- _Exercise description_:
With no words added or dropped, transcribe the listing that follows.

- _Data below_:
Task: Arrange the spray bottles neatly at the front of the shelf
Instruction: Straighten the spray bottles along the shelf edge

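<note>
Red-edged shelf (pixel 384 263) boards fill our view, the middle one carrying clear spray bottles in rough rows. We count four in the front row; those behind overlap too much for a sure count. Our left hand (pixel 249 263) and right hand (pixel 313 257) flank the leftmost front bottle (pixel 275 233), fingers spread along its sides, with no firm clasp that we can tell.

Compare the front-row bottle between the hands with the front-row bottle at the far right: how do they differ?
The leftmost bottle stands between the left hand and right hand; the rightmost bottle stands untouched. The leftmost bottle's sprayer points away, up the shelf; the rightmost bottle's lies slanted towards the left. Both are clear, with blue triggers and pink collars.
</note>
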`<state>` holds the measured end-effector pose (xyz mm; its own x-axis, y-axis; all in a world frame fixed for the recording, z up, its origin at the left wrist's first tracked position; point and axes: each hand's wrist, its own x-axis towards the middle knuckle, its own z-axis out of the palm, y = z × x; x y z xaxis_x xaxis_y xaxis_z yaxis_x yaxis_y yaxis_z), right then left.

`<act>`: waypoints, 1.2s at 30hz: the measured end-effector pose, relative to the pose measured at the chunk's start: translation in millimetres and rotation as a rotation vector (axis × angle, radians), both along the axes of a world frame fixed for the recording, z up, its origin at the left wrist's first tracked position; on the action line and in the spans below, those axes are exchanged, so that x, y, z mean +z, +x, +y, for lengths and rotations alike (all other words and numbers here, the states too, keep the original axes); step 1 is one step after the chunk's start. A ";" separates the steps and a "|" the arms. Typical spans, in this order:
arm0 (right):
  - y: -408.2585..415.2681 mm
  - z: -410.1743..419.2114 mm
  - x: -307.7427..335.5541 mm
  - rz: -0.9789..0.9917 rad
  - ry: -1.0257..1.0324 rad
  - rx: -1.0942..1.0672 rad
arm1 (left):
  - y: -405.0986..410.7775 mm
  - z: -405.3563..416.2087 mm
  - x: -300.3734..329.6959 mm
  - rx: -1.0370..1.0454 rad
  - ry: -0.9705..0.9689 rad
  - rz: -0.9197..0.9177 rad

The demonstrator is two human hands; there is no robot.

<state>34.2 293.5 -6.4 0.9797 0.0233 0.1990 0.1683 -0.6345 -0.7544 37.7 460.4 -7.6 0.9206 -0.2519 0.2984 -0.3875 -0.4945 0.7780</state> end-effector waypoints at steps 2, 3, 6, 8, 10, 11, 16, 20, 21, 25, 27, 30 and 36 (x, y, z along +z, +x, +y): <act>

- _Reply to the task_:
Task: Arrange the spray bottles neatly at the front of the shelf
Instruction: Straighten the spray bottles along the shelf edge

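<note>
Red-edged shelf (pixel 384 263) boards fill our view, the middle one carrying clear spray bottles in rough rows. We count four in the front row; those behind overlap too much for a sure count. Our left hand (pixel 249 263) and right hand (pixel 313 257) flank the leftmost front bottle (pixel 275 233), fingers spread along its sides, with no firm clasp that we can tell.

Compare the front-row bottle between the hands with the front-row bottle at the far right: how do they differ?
The leftmost bottle stands between the left hand and right hand; the rightmost bottle stands untouched. The leftmost bottle's sprayer points away, up the shelf; the rightmost bottle's lies slanted towards the left. Both are clear, with blue triggers and pink collars.
</note>
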`<state>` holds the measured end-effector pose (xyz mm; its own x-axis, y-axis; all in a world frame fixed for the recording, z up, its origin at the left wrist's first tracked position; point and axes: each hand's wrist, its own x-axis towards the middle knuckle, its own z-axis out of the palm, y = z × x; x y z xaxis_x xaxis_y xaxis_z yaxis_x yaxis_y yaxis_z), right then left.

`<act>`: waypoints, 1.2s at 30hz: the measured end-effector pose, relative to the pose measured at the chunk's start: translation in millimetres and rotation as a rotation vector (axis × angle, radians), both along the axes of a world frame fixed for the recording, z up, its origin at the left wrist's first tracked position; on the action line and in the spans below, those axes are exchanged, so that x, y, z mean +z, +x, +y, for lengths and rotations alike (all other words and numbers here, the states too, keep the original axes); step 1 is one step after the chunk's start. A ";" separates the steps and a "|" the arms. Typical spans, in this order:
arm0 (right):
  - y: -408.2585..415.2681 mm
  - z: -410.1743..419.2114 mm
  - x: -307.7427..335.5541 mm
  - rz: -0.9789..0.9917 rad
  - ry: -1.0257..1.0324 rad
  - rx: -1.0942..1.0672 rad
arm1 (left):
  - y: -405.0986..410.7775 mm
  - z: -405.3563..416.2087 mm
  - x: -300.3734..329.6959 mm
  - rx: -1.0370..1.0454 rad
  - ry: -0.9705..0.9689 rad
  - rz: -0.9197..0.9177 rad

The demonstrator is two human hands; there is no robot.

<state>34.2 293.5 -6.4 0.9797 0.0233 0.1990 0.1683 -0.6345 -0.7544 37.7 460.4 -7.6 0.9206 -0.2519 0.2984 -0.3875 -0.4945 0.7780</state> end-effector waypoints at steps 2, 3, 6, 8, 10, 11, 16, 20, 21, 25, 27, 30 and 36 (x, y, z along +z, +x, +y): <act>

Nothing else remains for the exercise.